Learning from mum the hard way


People always wonder why children tend to be much closer to their mothers even though they are the ones who reprimand, nag and punish them. I suppose it is natural since the bond was created right from the womb. Regardless of what our mothers do to us, we know it is for our own good (even though we deny it at that point in time).

My mum dictated a strict upbringing for me and my brothers in Singapore, where we live. Mum, who was a domestic helper to several expatriate families would leave very early in the morning at about 6am and reach home only at 6pm. Mum worked very hard (sometimes covering two to three expat homes a day) to ensure that we got the best of what she could offer.

We had a strict regime to follow, too. Our daily routine would entail waking up early to do our homework and then off to school. We would come home only to be shuttled off to Quran reading classes with lights out by 8.30pm. With whatever money she had, she would take us to savour the simple things in life like feeding the swans at the old Botanic Gardens and swimming at the Bouna Vista Swimming Complex (Singapore).

When it came to education, Mum was very strict. Having little education herself, she ensured that we did well in our studies. Naturally, she would get very upset when I came home with really bad marks. Compared to my younger brother, I was the “slower” one. I had a hard time reading as I was not able to spell and mum would use the long ruler to rap my knuckles (Ouch! The thought of that still hurts). But she didn’t give up on me. She made me read and spell in front of the mirror or to her.

It was years later that I realised my mum did not understand English very well but pretended to, so that I would become a confident reader. I was a determined child and, not wanting to disappoint Mum, I took up reading as a hobby in school. I read one book every 2-3 days during silent reading sessions and then learnt to write short summaries till I got the Star Reader badges.

When I came in third in standard for my O level examinations and eventually completed my Diploma from Singapore Polytechnic, majoring in Business Administration, I could see my Mum’s face beaming with pride. She didn’t say anything to me but I know she felt contented that her daughter had made it this far. I vowed that I would make Mum stop work with my first hard-earned pay cheque which she did – to my joy and accomplishment.

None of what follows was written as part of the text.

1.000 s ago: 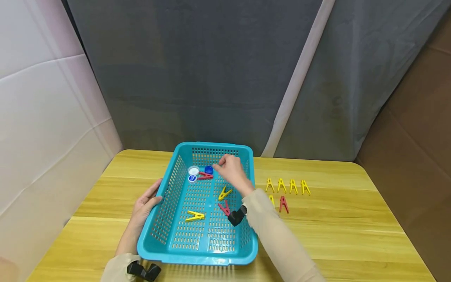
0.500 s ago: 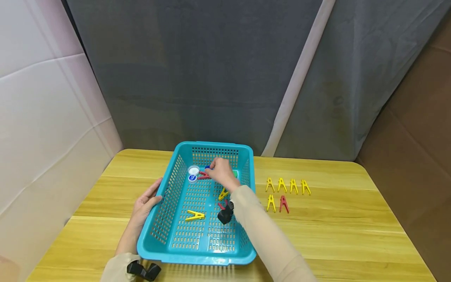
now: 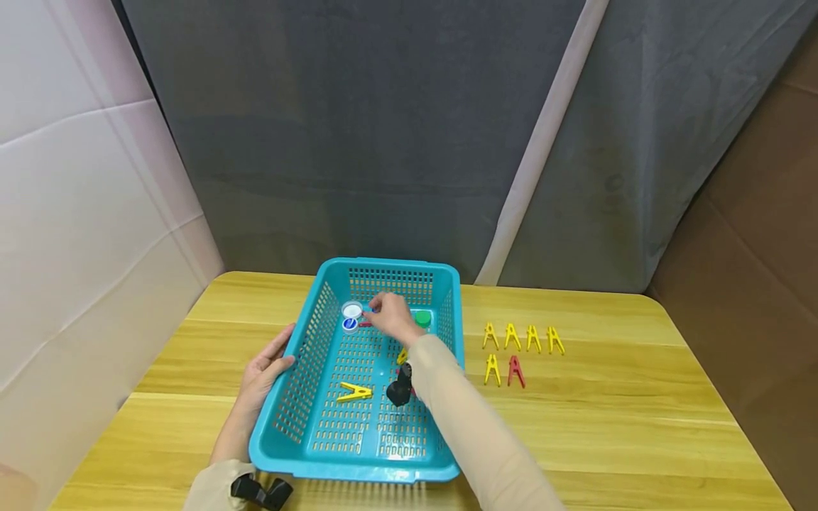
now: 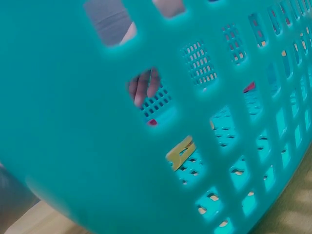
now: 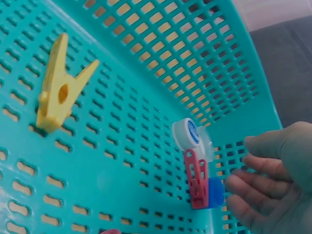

When I felt that I could not go far in my career, her advice would always be, “Be patient. Not all things come easily. Be patient and pray for the best.” Who would have guessed that a dyslexic child would end up in public relations which most of the time requires her to write and read? Obviously Mum wouldn’t have thought of that, especially with my reading difficulties. But her determination brought me here today and she should be proud. 

When I had my daughter Sarah, Mum was always there to help. I had so many teething problems as a new and working mum. There were days when I felt like giving up, and her advice to me was: “Being a mother is a challenge but it is also a blessing ... so live up to it ... and don’t give up.”

Having said all this, I don’t think that my relationship with Mum was a perfect one. It was not! There were many occasions when she would say things that would hurt me and I would ask myself if she meant it. But the next day, she would act as if nothing happened and still joked, and cooked the best meal for me. I know now, that as a mother myself, we only scold and nag our children because we are disappointed with their behaviour and we want them to learn and to be better human beings.

Today, being a working mother has also made me realise the importance of teaching my five-year-old daughter the ability to be independent and to appreciate the sacrifices that I have had to make for her own good. Maybe it will be a little hard for Sarah to accept, but hopefully over time she will, just like I did.

Given a choice, I am sure, my mum would want to be with us 24/7, but not having her 24/7 has made me what I am today – an independent woman who understands the needs in life, to appreciate what we have and not take things for granted. That is something my mother taught me and I hope to pass on to my children.

Happy Mother’s Day to all mums and mums-to-be!